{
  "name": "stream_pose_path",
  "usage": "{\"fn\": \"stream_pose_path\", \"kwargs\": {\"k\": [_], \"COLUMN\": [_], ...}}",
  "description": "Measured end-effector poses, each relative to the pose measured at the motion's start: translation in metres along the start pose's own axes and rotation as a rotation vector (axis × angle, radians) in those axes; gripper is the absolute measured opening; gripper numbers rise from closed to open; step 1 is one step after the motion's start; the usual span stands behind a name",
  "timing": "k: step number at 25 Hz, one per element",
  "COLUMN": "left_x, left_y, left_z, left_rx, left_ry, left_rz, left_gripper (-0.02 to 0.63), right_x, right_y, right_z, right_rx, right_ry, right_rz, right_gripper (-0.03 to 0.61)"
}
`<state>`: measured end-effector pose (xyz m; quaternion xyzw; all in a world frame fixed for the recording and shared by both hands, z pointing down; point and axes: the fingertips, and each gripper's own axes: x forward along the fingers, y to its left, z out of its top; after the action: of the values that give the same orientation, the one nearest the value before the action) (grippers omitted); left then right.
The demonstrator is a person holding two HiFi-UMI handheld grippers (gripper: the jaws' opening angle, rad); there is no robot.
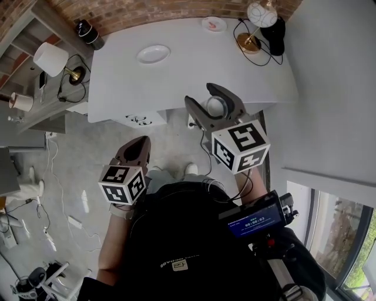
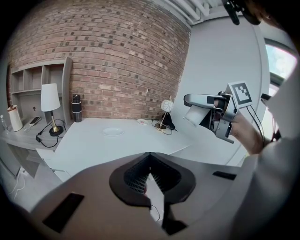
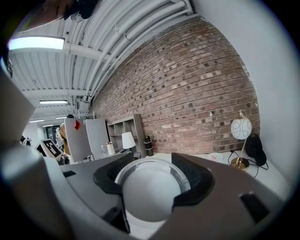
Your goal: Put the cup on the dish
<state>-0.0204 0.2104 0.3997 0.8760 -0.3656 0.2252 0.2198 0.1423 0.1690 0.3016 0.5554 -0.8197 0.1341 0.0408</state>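
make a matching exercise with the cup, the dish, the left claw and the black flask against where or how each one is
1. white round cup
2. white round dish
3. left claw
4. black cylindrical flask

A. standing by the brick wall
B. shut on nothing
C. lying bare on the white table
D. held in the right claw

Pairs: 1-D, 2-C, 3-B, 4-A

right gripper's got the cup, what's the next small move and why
Probably carry the cup forward and to the left, out over the table, toward the dish. The right gripper has its jaws closed on the cup, but it hangs about at the table's near edge, well short of the dish, which lies bare further back and to the left.
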Motion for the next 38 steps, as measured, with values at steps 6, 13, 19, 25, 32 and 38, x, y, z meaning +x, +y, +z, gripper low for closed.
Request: {"fn": "stream_pose_path", "kwargs": {"k": [6,13,19,25,32,38], "left_x": [0.003,0.013,0.031,0.052,0.073,0.084], "left_y": [-0.004,0.009,0.03,0.058,0.09,0.126], "left_z": [-0.003,-0.001,0.014,0.038,0.063,0.076], "left_rx": [-0.005,-0.021,-0.013,0.004,0.016,0.005], "left_ry": [0.003,0.005,0.011,0.021,0.029,0.04], "left_rz": [0.003,-0.012,-0.05,-0.085,-0.119,-0.132], "left_gripper": [0.005,0.005,0.005,0.005,0.005,0.005], "right_x": [-0.005,0.009,0.033,0.065,0.102,0.137], "right_y": [-0.01,-0.018,-0.025,-0.034,-0.044,-0.043], "right_z": [-0.006,-0.008,-0.002,0.008,0.017,0.018], "right_rx": [0.023,0.018,0.009,0.008,0.018,0.029], "right_ry": [0.004,0.02,0.027,0.033,0.043,0.066], "right_rz": [-0.013,-0.038,-0.073,-0.111,-0.151,-0.173], "right_gripper": [0.255,0.255,0.255,0.255,0.255,0.255]}}
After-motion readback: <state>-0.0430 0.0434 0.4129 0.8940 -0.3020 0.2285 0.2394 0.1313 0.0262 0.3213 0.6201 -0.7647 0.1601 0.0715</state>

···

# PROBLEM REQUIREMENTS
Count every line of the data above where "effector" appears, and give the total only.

# RESULT OF THIS TASK
2